In Freudian usage, ego is one of the three portions of the human personality, along with the id and the superego. According to Britannica, the ego is “experienced as the ‘self’ or ‘I’ and is in contact with the external world through perception. It is said to be the part that remembers, evaluates, plans, and in other ways is responsive to and acts in the surrounding physical and social world.” The id, on the other hand, is “the agency of primitive drives,” while superego is “the ethical component of personality.” Ego encompasses the executive functions which orchestrate the connection between the inner and outer worlds and the balance between the id and the superego. In the context of this project, the egos of the three groups mentioned above (GMs, players, and HCs) can help determine the health of the organization at both the micro- and macroenvironmental level. On the micro level (within the organization), the interactions between the ids and superegos will create the balance of the objectives mentioned in the previous paragraph for each of the groups. A superego-led organization will have GMs, players, and HCs putting the organization first, above themselves. This organization-centric (superego-driven) culture can show its influence in various ways. A player could take a team-friendly deal, freeing up cap space to allow the GM to make the rest of the roster better. A GM could support the HC by accurately paying assets that will be used correctly in the HCs system. A HC could alter his system (or game plans) in order to maximize the value of the assets on the roster. A self-centric (id-driven) culture can show its influence in various ways as well. A player could refuse to practice or play (hold out), because they do not feel like they are not getting paid enough. A GM could splurge on high-profile, splashy players who do not really fit the HCs system, and then throw the HC under the bus when the team does not perform well. A HC could let their personality clash with the players on the roster and refuse to alter their system, failing to maximize the assets’ strengths.

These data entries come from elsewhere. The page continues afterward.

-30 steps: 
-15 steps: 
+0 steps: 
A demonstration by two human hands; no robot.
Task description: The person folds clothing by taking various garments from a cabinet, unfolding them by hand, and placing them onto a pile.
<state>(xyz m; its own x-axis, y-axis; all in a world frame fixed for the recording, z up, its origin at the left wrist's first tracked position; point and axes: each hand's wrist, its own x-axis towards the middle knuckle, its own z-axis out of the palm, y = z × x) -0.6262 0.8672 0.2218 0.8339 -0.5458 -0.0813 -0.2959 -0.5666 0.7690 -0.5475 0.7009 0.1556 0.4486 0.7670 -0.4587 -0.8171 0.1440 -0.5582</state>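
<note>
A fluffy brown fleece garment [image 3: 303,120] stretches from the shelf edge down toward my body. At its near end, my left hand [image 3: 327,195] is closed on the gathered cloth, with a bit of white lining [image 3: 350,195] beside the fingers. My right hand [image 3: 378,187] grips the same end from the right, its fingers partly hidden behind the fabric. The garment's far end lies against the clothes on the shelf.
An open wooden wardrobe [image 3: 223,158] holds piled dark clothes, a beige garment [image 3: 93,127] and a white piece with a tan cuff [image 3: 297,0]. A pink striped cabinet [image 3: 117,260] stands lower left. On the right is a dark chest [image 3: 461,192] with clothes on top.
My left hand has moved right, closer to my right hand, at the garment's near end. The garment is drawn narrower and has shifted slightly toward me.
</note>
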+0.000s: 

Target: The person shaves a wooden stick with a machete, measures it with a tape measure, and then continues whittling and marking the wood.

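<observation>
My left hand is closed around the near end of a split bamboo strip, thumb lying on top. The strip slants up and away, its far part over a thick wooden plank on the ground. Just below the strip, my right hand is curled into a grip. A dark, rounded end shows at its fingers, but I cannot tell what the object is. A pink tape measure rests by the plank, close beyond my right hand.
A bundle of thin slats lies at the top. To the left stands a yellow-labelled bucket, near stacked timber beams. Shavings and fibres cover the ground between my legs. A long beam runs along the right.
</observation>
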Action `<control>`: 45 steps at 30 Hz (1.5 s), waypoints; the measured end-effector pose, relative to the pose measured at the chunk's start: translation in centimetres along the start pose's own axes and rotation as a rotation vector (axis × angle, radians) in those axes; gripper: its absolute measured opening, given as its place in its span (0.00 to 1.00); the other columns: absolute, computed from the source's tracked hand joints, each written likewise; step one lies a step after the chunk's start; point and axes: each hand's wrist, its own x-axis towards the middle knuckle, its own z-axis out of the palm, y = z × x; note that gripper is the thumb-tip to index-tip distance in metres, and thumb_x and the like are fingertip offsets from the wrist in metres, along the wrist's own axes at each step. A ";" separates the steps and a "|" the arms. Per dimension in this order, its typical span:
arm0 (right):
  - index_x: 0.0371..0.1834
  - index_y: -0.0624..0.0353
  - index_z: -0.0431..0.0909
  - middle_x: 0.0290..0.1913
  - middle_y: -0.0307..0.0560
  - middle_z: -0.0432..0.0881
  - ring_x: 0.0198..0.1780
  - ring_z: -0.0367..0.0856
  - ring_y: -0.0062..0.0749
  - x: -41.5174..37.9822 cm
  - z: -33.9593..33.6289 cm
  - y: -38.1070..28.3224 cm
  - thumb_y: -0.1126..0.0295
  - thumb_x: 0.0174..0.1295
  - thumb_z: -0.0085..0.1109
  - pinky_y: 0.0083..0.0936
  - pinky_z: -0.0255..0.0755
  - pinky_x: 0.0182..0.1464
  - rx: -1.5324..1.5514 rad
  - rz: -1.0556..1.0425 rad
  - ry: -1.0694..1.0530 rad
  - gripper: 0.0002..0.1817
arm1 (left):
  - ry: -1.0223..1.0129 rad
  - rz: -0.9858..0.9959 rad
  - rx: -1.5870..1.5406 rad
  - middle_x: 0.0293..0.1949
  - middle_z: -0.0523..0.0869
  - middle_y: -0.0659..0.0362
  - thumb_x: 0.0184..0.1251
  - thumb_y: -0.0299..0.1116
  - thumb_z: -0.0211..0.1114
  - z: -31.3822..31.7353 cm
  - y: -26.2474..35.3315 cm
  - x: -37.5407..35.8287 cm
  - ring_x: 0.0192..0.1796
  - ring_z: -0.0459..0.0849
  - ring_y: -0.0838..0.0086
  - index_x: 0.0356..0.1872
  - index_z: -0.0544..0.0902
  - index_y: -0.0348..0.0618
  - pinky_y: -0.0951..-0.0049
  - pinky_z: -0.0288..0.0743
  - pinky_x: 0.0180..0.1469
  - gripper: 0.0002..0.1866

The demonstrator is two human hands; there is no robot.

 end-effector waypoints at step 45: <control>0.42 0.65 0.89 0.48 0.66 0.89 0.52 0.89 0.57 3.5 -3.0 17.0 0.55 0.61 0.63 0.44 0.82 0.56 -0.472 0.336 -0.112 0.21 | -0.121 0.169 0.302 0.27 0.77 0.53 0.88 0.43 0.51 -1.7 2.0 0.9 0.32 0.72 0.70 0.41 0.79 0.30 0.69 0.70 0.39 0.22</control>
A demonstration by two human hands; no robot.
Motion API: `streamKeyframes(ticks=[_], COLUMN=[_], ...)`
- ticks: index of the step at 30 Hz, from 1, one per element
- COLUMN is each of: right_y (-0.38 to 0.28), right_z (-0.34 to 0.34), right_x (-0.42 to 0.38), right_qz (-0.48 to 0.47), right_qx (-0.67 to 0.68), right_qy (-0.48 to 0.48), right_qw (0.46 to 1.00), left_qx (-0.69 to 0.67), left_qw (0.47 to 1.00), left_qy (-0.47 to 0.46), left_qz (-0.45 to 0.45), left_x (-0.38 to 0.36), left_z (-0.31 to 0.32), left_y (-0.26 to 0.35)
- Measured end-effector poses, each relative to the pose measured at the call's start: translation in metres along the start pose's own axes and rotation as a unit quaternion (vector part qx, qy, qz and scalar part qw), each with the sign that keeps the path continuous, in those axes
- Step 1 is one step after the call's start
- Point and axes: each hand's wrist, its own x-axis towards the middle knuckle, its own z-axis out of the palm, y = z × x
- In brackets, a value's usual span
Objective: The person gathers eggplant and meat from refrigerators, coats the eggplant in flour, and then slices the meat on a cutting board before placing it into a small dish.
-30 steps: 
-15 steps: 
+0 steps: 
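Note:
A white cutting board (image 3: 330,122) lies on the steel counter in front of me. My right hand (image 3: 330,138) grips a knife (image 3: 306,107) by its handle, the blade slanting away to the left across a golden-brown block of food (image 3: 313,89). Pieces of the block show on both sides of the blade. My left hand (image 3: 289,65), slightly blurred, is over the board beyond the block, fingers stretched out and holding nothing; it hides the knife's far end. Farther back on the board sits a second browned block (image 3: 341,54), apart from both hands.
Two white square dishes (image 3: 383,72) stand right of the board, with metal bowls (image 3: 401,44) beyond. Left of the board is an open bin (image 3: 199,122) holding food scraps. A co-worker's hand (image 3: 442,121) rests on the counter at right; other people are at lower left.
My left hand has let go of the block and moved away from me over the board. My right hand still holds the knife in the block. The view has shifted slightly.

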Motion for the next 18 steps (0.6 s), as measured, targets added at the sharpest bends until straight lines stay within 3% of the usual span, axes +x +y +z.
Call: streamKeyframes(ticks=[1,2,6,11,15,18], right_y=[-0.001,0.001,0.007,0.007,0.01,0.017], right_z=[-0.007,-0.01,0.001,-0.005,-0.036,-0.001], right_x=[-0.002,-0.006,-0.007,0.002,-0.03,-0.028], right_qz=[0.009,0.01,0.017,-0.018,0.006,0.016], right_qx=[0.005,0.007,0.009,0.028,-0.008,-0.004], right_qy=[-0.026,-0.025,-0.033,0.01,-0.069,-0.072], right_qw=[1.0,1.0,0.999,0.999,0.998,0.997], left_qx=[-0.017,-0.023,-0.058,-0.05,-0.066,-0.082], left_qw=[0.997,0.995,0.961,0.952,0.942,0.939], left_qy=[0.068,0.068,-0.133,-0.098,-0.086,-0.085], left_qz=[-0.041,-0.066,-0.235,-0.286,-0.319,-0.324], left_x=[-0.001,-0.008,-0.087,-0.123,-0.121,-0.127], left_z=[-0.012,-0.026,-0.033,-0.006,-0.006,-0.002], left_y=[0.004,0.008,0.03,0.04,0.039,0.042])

It is unlikely that a person, or an organization, is completely led by either the superego or the id, and that is where the ego plays a crucial role. While the examples above show one side of the two portions of the human conscience (superego in the positive and id in the negative), the inverse could be true, with selfish (in a literal sense) behavior leading to higher performance. As seen in several areas of society, acting unethically can provide benefits that acting ethically cannot. However, football is often considered the ultimate team-sport, so actions that are superego-driven (putting the team first) are often lauded and seen as reasons for success. The egos of players, GMs, and HCs will dictate the actions of each NFL organization, and understanding how those off-the-field actions impact the on-the-field results is another one of the cornerstones of this project.